Work instructions = No pictures go into the copy. Write out every line below exactly.

Records =
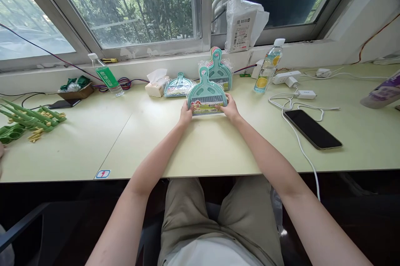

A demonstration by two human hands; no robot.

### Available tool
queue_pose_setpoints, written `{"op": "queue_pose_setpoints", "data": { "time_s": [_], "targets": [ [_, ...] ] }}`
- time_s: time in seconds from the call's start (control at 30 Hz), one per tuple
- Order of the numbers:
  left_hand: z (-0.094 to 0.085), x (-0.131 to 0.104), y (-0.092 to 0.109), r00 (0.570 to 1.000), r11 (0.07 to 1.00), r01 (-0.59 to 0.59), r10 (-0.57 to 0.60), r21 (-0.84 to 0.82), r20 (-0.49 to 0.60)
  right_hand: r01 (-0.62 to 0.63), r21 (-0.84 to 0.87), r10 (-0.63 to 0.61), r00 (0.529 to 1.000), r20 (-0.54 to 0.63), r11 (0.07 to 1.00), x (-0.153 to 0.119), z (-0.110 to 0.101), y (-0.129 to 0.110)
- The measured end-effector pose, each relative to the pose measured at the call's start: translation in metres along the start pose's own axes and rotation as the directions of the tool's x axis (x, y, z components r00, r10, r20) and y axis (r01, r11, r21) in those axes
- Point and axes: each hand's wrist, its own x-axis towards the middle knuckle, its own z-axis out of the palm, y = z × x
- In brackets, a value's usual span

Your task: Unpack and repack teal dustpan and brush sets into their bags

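Observation:
A teal mini dustpan and brush set [206, 95] with a printed label stands upright over the desk, its handle pointing up. My left hand [186, 114] is closed on its lower left edge, and my right hand [230, 108] grips the lower right edge. Just behind it, a stack of similar dustpan sets [222, 70] in clear wrap leans against the window ledge, partly hidden. Another wrapped teal dustpan set [179, 86] lies to the left of the held one, beside a tissue pack [156, 84].
A green-labelled bottle [108, 76] leans at the left; another bottle [268, 66] stands right of the stack. On the right lie a phone [312, 128] and white cables [293, 122]. Green stalk-like pieces [34, 118] occupy the far left. A white bag [243, 26] rests on the ledge.

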Motion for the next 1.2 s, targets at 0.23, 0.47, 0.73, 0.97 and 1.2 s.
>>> {"op": "queue_pose_setpoints", "data": {
  "time_s": [0.23, 0.47, 0.73, 0.97, 1.2],
  "targets": [
    [0.015, -0.002, 0.003, 1.0, 0.986, -0.027, 0.027, 0.167, 0.005, -0.002, 0.086, 0.008, 0.998, -0.068, 0.996, 0.014, -0.015, 0.012],
    [0.038, 0.028, 0.006, 0.983, 0.86, -0.18, 0.138, 0.478, 0.122, 0.037, -0.053, -0.051, 0.958, -0.281, 0.998, 0.042, -0.033, 0.022],
    [0.054, 0.079, -0.005, 0.961, 0.758, -0.238, 0.274, 0.608, 0.034, 0.067, -0.47, -0.246, 0.91, -0.333, 0.88, 0.077, -0.027, 0.018],
    [0.063, 0.107, -0.013, 0.965, 0.802, -0.168, 0.252, 0.573, -0.07, 0.082, -0.558, -0.321, 0.882, -0.345, 0.826, 0.103, -0.017, 0.02],
    [0.071, 0.122, -0.02, 0.964, 0.835, -0.208, 0.262, 0.509, -0.037, 0.062, -0.619, -0.341, 0.875, -0.343, 0.783, 0.117, -0.015, 0.026]
  ]
}}
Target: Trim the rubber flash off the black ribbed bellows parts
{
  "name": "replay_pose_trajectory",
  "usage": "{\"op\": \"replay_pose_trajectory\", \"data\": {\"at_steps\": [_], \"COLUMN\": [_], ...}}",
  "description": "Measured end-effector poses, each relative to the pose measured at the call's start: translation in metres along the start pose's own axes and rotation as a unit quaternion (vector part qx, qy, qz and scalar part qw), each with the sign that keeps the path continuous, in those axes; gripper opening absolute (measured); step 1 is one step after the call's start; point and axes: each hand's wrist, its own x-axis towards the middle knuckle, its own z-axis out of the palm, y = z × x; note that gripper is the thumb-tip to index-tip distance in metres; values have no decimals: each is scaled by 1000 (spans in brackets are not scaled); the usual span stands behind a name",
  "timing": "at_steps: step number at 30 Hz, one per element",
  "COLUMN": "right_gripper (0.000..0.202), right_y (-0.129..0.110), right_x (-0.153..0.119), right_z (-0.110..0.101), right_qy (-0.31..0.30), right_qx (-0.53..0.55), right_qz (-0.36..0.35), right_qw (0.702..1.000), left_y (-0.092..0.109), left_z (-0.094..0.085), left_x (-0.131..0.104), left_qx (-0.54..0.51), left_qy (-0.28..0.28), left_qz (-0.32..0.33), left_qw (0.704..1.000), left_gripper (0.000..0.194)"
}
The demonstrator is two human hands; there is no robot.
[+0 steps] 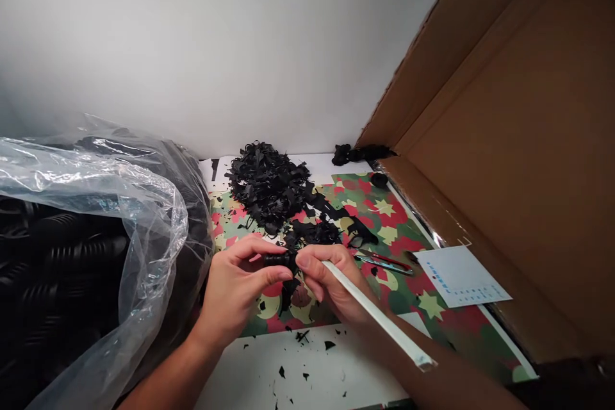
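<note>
Between the thumb and fingers of my left hand [235, 285] is a small black ribbed part [276, 260], held sideways over the mat. My right hand [334, 275] is closed around a long white flat stick [384, 322], whose far end slants down toward me. Its fingertips meet the right end of the black part, so the stick's working tip is hidden there. Just beyond both hands lies a heap of black shavings and scraps [266, 186]. A slim tool with red and metal parts [384, 263] rests right of my right hand.
On the left stands a clear plastic bag [158, 224] full of black ribbed parts [62, 250]. A camouflage-patterned mat [346, 189] covers the work surface, with black bits scattered around. A large cardboard box [504, 160] borders the right, near a white printed card [464, 275]. Behind is a pale wall.
</note>
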Motion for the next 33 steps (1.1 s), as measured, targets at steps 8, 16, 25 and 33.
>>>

Answer area =
A demonstration by two human hands; no robot.

### Available tool
queue_pose_setpoints, written `{"op": "queue_pose_setpoints", "data": { "time_s": [_], "targets": [ [_, ...] ] }}`
- time_s: time in seconds from the call's start (control at 30 Hz), one per tuple
- Order of the numbers:
  left_hand: z (-0.094 to 0.085), x (-0.131 to 0.104), y (-0.092 to 0.109), r00 (0.570 to 1.000), r11 (0.07 to 1.00), r01 (-0.59 to 0.59), r10 (-0.57 to 0.60), r21 (-0.84 to 0.82), r20 (-0.49 to 0.60)
  right_hand: r01 (-0.62 to 0.63), r21 (-0.84 to 0.87), r10 (-0.63 to 0.61), r00 (0.529 to 1.000), r20 (-0.54 to 0.63), r11 (0.07 to 1.00), x (-0.153 to 0.119), z (-0.110 to 0.101), y (-0.129 to 0.110)
- The measured end-effector pose, each relative to the pose measured at the call's start: translation in metres along the start pose's own axes and rotation as the directions of the tool's x axis (x, y, z components r00, r10, r20) and y axis (r01, r11, r21) in those axes
- Point and axes: each hand's wrist, its own x-axis towards the middle knuckle, its own z-axis out of the palm, y = z × x
- In brackets, a value's usual span

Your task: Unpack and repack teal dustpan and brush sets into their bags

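Observation:
A teal mini dustpan and brush set [206, 95] with a printed label stands upright over the desk, its handle pointing up. My left hand [186, 114] is closed on its lower left edge, and my right hand [230, 108] grips the lower right edge. Just behind it, a stack of similar dustpan sets [222, 70] in clear wrap leans against the window ledge, partly hidden. Another wrapped teal dustpan set [179, 86] lies to the left of the held one, beside a tissue pack [156, 84].
A green-labelled bottle [108, 76] leans at the left; another bottle [268, 66] stands right of the stack. On the right lie a phone [312, 128] and white cables [293, 122]. Green stalk-like pieces [34, 118] occupy the far left. A white bag [243, 26] rests on the ledge.
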
Motion for the next 1.2 s, targets at 0.23, 0.47, 0.73, 0.97 and 1.2 s.
>>> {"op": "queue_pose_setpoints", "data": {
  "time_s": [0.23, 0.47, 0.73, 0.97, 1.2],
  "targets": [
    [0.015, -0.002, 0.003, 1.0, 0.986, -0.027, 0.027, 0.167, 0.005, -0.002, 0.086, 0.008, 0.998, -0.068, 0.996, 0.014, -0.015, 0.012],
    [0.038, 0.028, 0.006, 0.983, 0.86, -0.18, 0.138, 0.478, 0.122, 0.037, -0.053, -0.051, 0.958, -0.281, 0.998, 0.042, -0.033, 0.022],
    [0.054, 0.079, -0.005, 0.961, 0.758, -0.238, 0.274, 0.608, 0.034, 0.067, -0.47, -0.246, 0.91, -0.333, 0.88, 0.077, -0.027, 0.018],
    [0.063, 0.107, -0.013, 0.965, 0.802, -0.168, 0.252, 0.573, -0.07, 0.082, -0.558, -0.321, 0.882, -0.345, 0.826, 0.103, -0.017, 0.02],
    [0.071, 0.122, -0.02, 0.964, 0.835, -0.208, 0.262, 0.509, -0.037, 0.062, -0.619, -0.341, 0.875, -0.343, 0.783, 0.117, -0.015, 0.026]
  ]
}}
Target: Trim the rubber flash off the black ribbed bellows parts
{
  "name": "replay_pose_trajectory",
  "usage": "{\"op\": \"replay_pose_trajectory\", \"data\": {\"at_steps\": [_], \"COLUMN\": [_], ...}}",
  "description": "Measured end-effector poses, each relative to the pose measured at the call's start: translation in metres along the start pose's own axes and rotation as a unit quaternion (vector part qx, qy, qz and scalar part qw), each with the sign that keeps the path continuous, in those axes; gripper opening absolute (measured); step 1 is one step after the call's start; point and axes: each hand's wrist, its own x-axis towards the middle knuckle, its own z-axis out of the palm, y = z × x; note that gripper is the thumb-tip to index-tip distance in metres; values have no decimals: each is scaled by 1000 (spans in brackets are not scaled); the usual span stands behind a name",
  "timing": "at_steps: step number at 30 Hz, one per element",
  "COLUMN": "right_gripper (0.000..0.202), right_y (-0.129..0.110), right_x (-0.153..0.119), right_z (-0.110..0.101), right_qy (-0.31..0.30), right_qx (-0.53..0.55), right_qz (-0.36..0.35), right_qw (0.702..1.000), left_y (-0.092..0.109), left_z (-0.094..0.085), left_x (-0.131..0.104), left_qx (-0.54..0.51), left_qy (-0.28..0.28), left_qz (-0.32..0.33), left_qw (0.704..1.000), left_gripper (0.000..0.194)"
}
The demonstrator is two human hands; there is no robot.
[+0 steps] 
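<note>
Between the thumb and fingers of my left hand [235, 285] is a small black ribbed part [276, 260], held sideways over the mat. My right hand [334, 275] is closed around a long white flat stick [384, 322], whose far end slants down toward me. Its fingertips meet the right end of the black part, so the stick's working tip is hidden there. Just beyond both hands lies a heap of black shavings and scraps [266, 186]. A slim tool with red and metal parts [384, 263] rests right of my right hand.
On the left stands a clear plastic bag [158, 224] full of black ribbed parts [62, 250]. A camouflage-patterned mat [346, 189] covers the work surface, with black bits scattered around. A large cardboard box [504, 160] borders the right, near a white printed card [464, 275]. Behind is a pale wall.
</note>
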Motion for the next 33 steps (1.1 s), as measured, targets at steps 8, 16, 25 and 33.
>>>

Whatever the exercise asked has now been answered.